In the French presidential race, several personalities have already declared themselves and will face Marine Le Pen, the candidate of the far-right party.
• Also read: Sentenced to one year in prison under an electronic bracelet, Marine Le Pen will be a candidate in the presidential election
The leader of the National Rally (RN) formalized her candidacy on Tuesday evening, just a few hours after her conviction on appeal for embezzlement of European funds.
Between a match in the center, a divided right and a left accumulating candidates, who are the contenders to contest victory for the RN, given favorite in the polls?
In the center, match between two ex-prime ministers
Two former prime ministers of President Emmanuel Macron, Édouard Philippe (May 2017-July 2020) and Gabriel Attal (January-September 2024) have declared themselves candidates.
In the event of qualification for the second round, Mr. Philippe, 55, hopes to bring together the center and the right to win. He is, according to the polls, the best placed to contest victory in the National Rally.

Édouard Philippe, candidate for the 2027 French presidential election, during his presidential campaign rally at the Adidas Arena in northern Paris on July 5, 2026.
AFP
The mayor of Le Havre (north-west) and president of the Horizons party, who announced his candidacy in September 2024, held his first major campaign rally in Paris on Sunday, where he promised to “restore order to the affairs of France” and make “the interests of our children”, particularly in education, the “compass” of his five-year term.
Facing him, Gabriel Attal, who was also Minister of Education, formalized his candidacy in May.
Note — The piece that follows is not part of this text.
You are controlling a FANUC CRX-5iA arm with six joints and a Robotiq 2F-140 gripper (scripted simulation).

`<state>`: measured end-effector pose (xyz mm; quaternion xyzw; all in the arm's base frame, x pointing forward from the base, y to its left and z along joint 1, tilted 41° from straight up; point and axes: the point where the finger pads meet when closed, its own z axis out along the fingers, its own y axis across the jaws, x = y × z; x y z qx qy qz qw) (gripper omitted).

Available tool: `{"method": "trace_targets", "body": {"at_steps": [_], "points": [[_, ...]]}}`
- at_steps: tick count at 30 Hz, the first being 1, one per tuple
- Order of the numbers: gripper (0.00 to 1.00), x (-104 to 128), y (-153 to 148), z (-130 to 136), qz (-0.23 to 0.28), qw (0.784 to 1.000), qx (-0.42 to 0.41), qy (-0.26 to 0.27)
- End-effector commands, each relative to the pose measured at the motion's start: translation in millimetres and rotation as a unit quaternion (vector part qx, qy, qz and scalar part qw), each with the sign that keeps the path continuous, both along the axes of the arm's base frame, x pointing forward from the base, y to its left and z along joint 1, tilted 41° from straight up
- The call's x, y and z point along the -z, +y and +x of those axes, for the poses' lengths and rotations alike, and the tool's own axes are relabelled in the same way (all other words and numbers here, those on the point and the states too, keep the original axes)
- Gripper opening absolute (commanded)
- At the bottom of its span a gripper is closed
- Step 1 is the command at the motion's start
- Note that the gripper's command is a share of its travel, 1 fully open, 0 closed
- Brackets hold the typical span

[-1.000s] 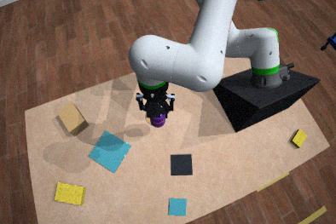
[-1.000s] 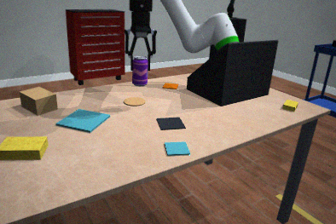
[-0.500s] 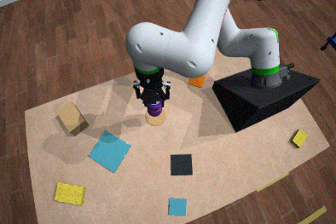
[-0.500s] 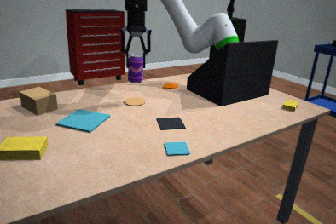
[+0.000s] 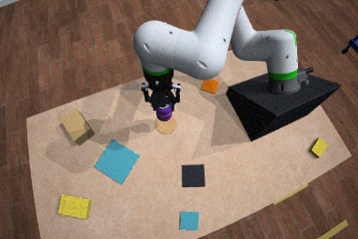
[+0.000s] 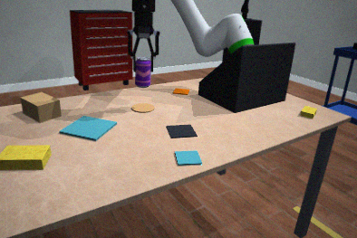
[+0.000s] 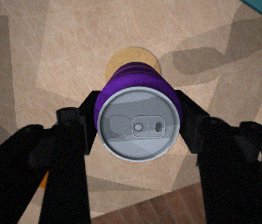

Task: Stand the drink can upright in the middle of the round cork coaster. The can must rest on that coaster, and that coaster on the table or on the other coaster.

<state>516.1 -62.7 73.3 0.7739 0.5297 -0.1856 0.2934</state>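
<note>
My gripper (image 5: 162, 102) is shut on a purple drink can (image 5: 164, 112) and holds it upright in the air. The can also shows in the exterior view (image 6: 143, 72), well above the table. The round cork coaster (image 5: 165, 125) lies flat on the table just below and slightly in front of the can; it also shows in the exterior view (image 6: 143, 108). In the wrist view the can's silver top (image 7: 138, 124) sits between my two black fingers, and the coaster (image 7: 132, 59) peeks out beyond the can, mostly hidden by it.
A tan box (image 5: 77, 125), a large teal square (image 5: 116, 161), a black square (image 5: 193, 175), a small teal square (image 5: 189, 220), a yellow block (image 5: 74, 206), an orange square (image 5: 209, 85) and a small yellow block (image 5: 319, 147) lie on the table. The black robot base (image 5: 279, 102) stands to the right.
</note>
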Motion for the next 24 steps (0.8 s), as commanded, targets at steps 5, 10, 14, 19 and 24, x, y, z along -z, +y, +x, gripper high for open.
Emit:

Heir to the Macronist party En Marche!, often presented as the “clone” of Emmanuel Macron, he dreams of breaking the record for youngest elected president: he will be 38 years old at the time of the election.

Candidate for the 2027 French presidential election Gabriel Attal speaks to the media during his visit to the World Pétanque Championships in Marseille, southeastern France, July 5, 2026.
AFP
The hypothesis of this dual centrist candidacy was recently described as “dangerous” by Édouard Philippe himself, because it would favor, in his eyes, a duel between the RN and the radical left party La France Insoumise (LFI) in the second round.
On the right, the return of the divisions
Within the traditional right, Bruno Retailleau, still Minister of the Interior a few months ago, was designated candidate in mid-April by members of the party he leads, Les Républicains (LR), during an internal consultation.

The president of the right-wing Les Républicains (LR) party and candidate for the 2027 French presidential election, Bruno Retailleau, attends a meeting at the headquarters of the Spanish Popular Party in Madrid, June 22, 2026.
AFP
But in his camp the dissensions, which undermined the party during Emmanuel Macron’s two mandates, have resurfaced. The leader of the LR deputies, Laurent Wauquiez, gave half-hearted support to Édouard Philippe on July 1, calling without naming Bruno Retailleau, who does not reach 10% in the polls, to “know how to withdraw if it is necessary”.
A former member of LR, David Lisnard, mayor of Cannes (south-east) also declared himself a candidate.
On the left, uncertainty and multiplication of applications
The leader of the radical left, Jean-Luc Mélenchon, 74, announced his fourth candidacy for the presidential election in early May.

The leader of La France Insoumise (LFI), Jean-Luc Mélenchon, poses before an interview on the evening news of the French channel TF1, where he announced his candidacy for the 2027 French presidential election, on May 3, 2026.
AFP
His movement La France insoumise (LFI) intends to take advantage of the disorder in the rest of the left, which is torn apart over the question of the organization, or not, of a primary to nominate a candidate from the “non-Mélenchonist” left.
Several left-wing personalities and groups (LFI, the social-democratic Place publique movement, the Communist Party) refuse to participate.
The Socialist Party is divided on the subject. If party boss Olivier Faure is in favor, his internal opposition is against it. Activists are expected to decide on this issue on July 9.
Uncertainty and divisions favor the multiplication of applications, with more than ten candidates declared at this stage and others, such as the former President of the Republic François Hollande, maintaining the vagueness.
According to the polls, the two candidates best placed on the left at the moment are: Jean-Luc Mélenchon and Raphaël Glucksmann (Place publique), who defends a social-democratic line and intends to attract a useful vote by winning in the polls. He gave himself until September to formalize his candidacy.
Other left-wing figures such as the ecologist Marine Tondelier announced that they would run independently for the presidential election if a primary, increasingly poorly off to a good start, were not to be held.